Friday, December 30, 2011

Running WordCount example in Hadoop installation at cygwin

I couldn't find a spare PC to install Ubuntu. So a cygwin on my Windows PC seems to be the only solution for running Hadoop (I did try to install Ubuntu desktop on the same PC, and then there is a wireless adapter error). I followed most of the steps that one can find out on Google. To me, the most helpful notes come from http://pages.cs.brandeis.edu/~cs147a/lab/hadoop-windows/

My setup: Windows 7 professional (32 bit), Dell Studio. And I have a single node Hadoop installation on the cygwin environment.
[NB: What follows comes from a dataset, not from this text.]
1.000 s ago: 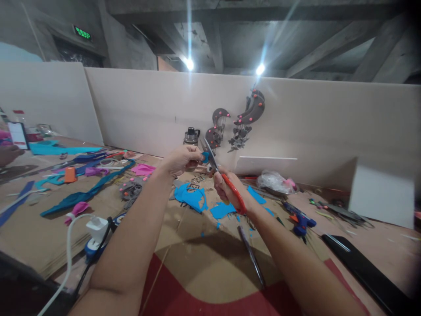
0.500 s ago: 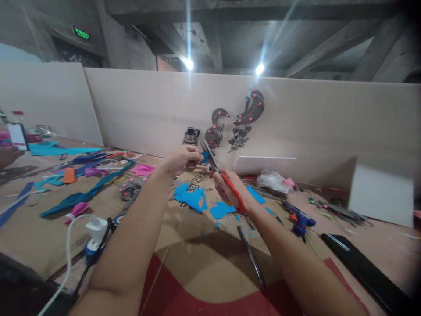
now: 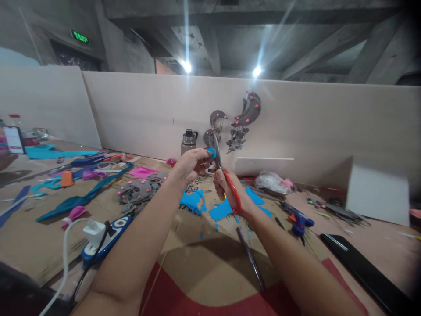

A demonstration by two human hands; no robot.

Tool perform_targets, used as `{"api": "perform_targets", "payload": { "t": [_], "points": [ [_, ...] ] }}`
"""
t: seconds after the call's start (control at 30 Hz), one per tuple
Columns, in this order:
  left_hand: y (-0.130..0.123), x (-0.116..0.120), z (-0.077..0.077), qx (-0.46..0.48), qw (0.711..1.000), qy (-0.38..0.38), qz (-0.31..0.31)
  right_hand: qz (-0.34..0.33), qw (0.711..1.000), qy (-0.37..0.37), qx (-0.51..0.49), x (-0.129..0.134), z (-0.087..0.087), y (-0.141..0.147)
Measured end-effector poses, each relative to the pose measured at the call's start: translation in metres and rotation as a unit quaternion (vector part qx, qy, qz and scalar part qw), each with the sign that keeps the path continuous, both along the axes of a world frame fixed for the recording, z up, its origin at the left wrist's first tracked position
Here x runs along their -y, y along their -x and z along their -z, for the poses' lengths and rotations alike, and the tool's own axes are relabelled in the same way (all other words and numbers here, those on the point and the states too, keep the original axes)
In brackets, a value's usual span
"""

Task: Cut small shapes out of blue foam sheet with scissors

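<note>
**Our scissors (image 3: 233, 189) point up and away beside a small blue piece (image 3: 211, 152)**

Nearest us, red cloth (image 3: 187, 303) borders the cardboard (image 3: 204, 267) on the counter (image 3: 329, 197). A pen (image 3: 250, 256) lies on the cardboard, slanting away to the left; to its right is a long black case (image 3: 358, 267), and to the left a blue-and-white power strip (image 3: 115, 237) holds a white plug (image 3: 94, 231).

Beyond the pen, cut blue sheets (image 3: 220, 210) and tiny scraps lie under our hands, with a blue glue gun (image 3: 300, 221) off to the right.

Above the sheets, our right hand (image 3: 221, 185) has its fingers wrapped round the scissors' handles. The scissors' long axis runs from the lower right to the upper left, steeply, tips away from us. They have glossy orange-red handles with a bit of yellow inside and grey metal blades; how far the blades are parted we cannot tell. Our left hand (image 3: 194, 164) has its fingers pinched shut on the blue piece, just left of the blades. The piece is bright, flat and mostly hidden; its long axis is unclear.

Farther back, a grey pile (image 3: 138, 192) with pink dots lies left, a bottle (image 3: 188, 144) stands behind our left hand, and grey moons (image 3: 250, 112) hang before the pale board (image 3: 148, 109).
</note>
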State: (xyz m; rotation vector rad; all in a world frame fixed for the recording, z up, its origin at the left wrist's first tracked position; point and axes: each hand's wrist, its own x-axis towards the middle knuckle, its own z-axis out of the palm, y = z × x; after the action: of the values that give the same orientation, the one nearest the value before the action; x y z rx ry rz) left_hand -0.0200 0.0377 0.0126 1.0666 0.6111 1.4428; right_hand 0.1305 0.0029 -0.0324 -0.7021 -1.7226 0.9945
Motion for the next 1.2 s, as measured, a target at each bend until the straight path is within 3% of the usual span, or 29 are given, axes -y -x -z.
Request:
{"api": "perform_targets", "payload": {
  "t": [0.27,0.57,0.73,0.9,0.97,1.07,1.2],
  "points": [
    [-0.003,0.006,-0.004,0.039,0.998,0.031,0.022,-0.037,0.999,0.019,-0.013,0.007,-0.009,-0.001],
    [-0.005,0.008,-0.003,0.035,0.999,0.024,0.014,-0.021,1.000,0.003,0.001,0.004,-0.006,-0.002],
    [-0.002,-0.001,0.002,0.020,1.000,0.022,0.011,-0.008,0.997,0.056,-0.055,0.004,-0.007,-0.001],
    [0.007,-0.006,0.000,0.039,0.999,-0.004,-0.037,0.021,0.991,0.102,-0.087,-0.010,-0.004,-0.008],
    [0.012,-0.005,-0.005,0.062,0.995,-0.023,-0.068,0.044,0.993,0.108,-0.029,-0.016,-0.003,-0.009],
    [0.018,-0.002,-0.012,0.079,0.991,-0.036,-0.104,0.086,0.985,0.068,0.136,-0.017,0.000,-0.009],
    [0.021,-0.001,-0.015,0.074,0.991,-0.040,-0.103,0.069,0.930,-0.019,0.362,0.007,0.014,-0.010]
  ]
}}
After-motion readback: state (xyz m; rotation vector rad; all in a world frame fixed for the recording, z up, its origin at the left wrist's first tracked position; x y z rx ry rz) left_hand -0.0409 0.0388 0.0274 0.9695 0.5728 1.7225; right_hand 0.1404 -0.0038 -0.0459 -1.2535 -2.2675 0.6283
I think most of the steps described in http://pages.cs.brandeis.edu/~cs147a/lab/hadoop-windows/ are still quite correct. But when setting up $JAVA_HOME, I would suggest to use the Environment Variables settings in the Windows environment. The setup in conf\hadoop-env.sh did not work for me. And I also set the $PATH variable to point to the Java/jdk1_..../bin folder in the Windows environment.The reason is that the javac and java commands running in cygwin are actually based on the installed Java SDK in windows. 


After the setup, my next issue was to run the WordCount example. There were two parts. Running the WordCount.jar seems to be easy and successful. However, when I tried to use javac to compile the source code of WordCount.java, I met many errors, such as "package cannot be found...". 


After a few hours of struggle, I found out the answer. The issues come from the classpath for Windows environment (when you run the command in cygwin). Here is the final solution for running the javac command in cygwin bash. 


javac -classpath "C:\cygwin\hadoop-0.20.2\hadoop-0.20.2-core.jar;C:\cygwin\hadoop-0.20.2\lib\commons-cli-1.2.jar" -d playground/classes playground/src/WordCount.java

Another thing to remember is to make sure that you do have java 1.6.x installed in Windows (at the time of this note, the hadoop version I used is 0.20.2). Anything in Java1.7 will not work.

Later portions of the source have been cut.